Payload arrives at POST /v1/risk-check
├─ evaluate_policy() reads data/active_policy.json
│  └─ JsonLogic rules evaluated against payload fields
│  └─ Highest-severity action selected (DECLINE > VIDEO_ID > MFA > APPROVE)
├─ predict_proba() calls the loaded XGBoost model
│  └─ Returns fraud probability in [0.0, 1.0]
├─ batch_orchestrate() fuses both results
│  └─ ML score > 0.92 AND rule=PASS → ML_OVERRIDE_CRITICAL (REQUIRE_VIDEO_ID)
│  └─ ML score 0.75–0.92 AND rule=PASS → ML_ENHANCED_FRICTION (REQUIRE_MFA)
│  └─ All other cases → RULE_LED (rule decision wins)

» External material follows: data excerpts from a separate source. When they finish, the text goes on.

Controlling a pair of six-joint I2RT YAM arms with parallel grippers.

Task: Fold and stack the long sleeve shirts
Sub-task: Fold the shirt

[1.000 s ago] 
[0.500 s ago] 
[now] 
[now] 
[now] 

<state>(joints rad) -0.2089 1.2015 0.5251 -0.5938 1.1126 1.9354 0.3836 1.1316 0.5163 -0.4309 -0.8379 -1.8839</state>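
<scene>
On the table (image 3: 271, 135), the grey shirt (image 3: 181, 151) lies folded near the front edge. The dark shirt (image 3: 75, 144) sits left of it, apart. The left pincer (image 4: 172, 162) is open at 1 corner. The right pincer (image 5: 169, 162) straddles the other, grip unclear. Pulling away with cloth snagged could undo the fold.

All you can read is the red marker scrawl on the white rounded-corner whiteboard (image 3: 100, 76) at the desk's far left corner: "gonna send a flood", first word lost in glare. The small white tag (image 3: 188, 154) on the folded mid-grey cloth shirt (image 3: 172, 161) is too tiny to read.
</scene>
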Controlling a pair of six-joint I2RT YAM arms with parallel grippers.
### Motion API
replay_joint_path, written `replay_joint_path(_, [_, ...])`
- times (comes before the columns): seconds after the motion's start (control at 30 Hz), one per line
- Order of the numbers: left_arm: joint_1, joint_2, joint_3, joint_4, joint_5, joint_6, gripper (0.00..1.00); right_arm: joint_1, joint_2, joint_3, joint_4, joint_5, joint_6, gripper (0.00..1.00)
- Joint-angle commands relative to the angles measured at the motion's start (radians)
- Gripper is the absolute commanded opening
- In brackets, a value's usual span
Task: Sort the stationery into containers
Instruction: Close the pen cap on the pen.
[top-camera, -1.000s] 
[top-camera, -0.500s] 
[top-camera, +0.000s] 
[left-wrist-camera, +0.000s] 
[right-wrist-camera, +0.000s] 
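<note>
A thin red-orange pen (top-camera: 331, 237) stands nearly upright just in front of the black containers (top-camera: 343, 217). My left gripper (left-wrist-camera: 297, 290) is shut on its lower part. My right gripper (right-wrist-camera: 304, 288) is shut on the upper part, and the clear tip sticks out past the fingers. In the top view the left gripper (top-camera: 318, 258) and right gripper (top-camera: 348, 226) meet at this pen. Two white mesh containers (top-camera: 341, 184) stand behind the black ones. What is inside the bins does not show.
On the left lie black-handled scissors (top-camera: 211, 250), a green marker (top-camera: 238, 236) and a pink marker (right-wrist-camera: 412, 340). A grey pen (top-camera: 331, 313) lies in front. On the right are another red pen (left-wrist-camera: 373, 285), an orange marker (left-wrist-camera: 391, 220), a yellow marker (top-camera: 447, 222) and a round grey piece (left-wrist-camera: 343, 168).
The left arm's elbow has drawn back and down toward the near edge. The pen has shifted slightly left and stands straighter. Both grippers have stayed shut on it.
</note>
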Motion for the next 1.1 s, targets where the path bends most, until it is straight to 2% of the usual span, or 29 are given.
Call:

└─ Response returned with decision + strategy + NACHA code + audit_id
   └─ (background) SHAP values computed → written to data/shap_audit/{tx_id}.json

Key design constraints

  • <30ms p99 latency — nothing on the fast path may block on I/O or computation. SHAP always runs in a background thread.
  • Graceful degradation — if the XGBoost model file is missing, a MockModel is used and RULE_LED still functions correctly.
  • Nacha 2026 compliance — every decision includes a SHA256 policy signature and Adverse Action Code. See Compliance.
  • No-code policy authoring — rules are JsonLogic JSON in data/active_policy.json. Risk Managers can change them without restarting the API.